Oracle, after a tumultuous 2009 during which it acquired Sun Microsystems and battled IBM and SAP in the markets, reported March 25 that it came through the last quarter in good financial shape-despite the expensive legal and regulatory issues surrounding the Sun deal.
The enterprise database and middleware maker’s quarterly profit slipped by 11 percent due to its digestion of the $7.4 billion deal that brought it Sun. Nonetheless, the company reported profit of $1.19 billion, or 23 cents per share, for the quarter ended Feb. 28.
The profit margin was down from $1.33 billion, or 26 cents per share, in 2009.
Oracle’s buyout of Sun closed on Jan. 27. Oracle Chief Financial Officer Jeff Epstein said the acquisition added $458 million in revenue to the company’s fiscal third quarter but restructuring and operating costs took their toll on the bottom line.

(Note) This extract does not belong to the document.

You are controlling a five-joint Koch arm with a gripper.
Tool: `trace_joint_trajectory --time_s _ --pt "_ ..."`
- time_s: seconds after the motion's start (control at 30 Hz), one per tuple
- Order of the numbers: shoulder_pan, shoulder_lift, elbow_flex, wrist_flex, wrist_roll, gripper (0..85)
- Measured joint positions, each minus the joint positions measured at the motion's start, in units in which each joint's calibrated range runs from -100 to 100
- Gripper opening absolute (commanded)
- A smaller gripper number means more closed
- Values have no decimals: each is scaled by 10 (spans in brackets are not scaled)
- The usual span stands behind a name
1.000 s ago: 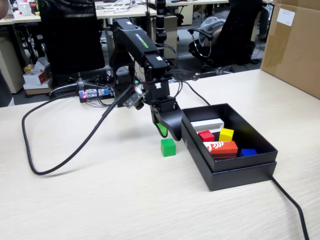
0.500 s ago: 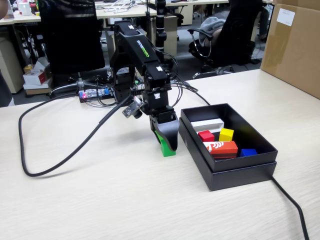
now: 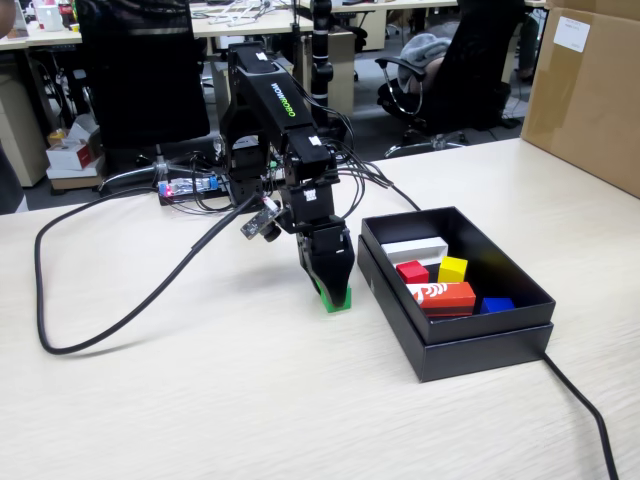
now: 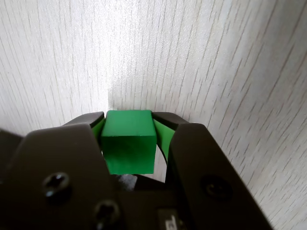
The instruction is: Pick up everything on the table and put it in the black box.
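The green cube (image 3: 340,301) sits on the table (image 3: 200,400) just left of the black box (image 3: 470,345) in the fixed view. My gripper (image 3: 333,297) points straight down over the cube, its jaws shut on it. In the wrist view the green cube (image 4: 128,141) fills the gap of the gripper (image 4: 128,116), and both green pads (image 4: 98,130) press its sides. The red cube (image 3: 411,271) and the yellow cube (image 3: 452,268) lie inside the box.
The box also holds a long red-orange block (image 3: 442,296), a small blue block (image 3: 497,305) and a white block (image 3: 415,248). A black cable (image 3: 120,320) loops over the table's left side. Another cable (image 3: 585,420) runs off at front right. A cardboard carton (image 3: 585,90) stands at back right.
The gripper came down from beside the box onto the green cube, straddled it, then its jaws narrowed onto it. The cube stays at the same spot on the table.
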Motion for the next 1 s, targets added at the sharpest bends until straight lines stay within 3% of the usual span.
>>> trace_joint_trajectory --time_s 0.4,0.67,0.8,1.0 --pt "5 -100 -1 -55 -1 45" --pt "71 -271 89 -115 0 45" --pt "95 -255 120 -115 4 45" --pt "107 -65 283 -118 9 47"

“The Sun integration is going even better than we expected,” Oracle President Safra Catz told listeners on a conference call. “We believe that Sun will make a significant contribution to our fourth-quarter earnings per share as well as meet the profitability goals we set for next year.”
Oracle’s third-quarter GAAP (Generally Accepted Accounting Principles) total revenues were up 17 percent to $6.4 billion over 2009, while non-GAAP total revenues were up 18 percent to $6.5 billion.
New licensing revenue from database and middleware products improved by 13 percent, Epstein said.
CEO and co-founder Larry Ellison told conference call listeners that the company continues to snare “huge chunks of market share” from Germany-based rival SAP.
“SAP’s products are fraying around the edges,” Ellison said. “They’re running on 25-year-old code. Our products beat them in so many ways.”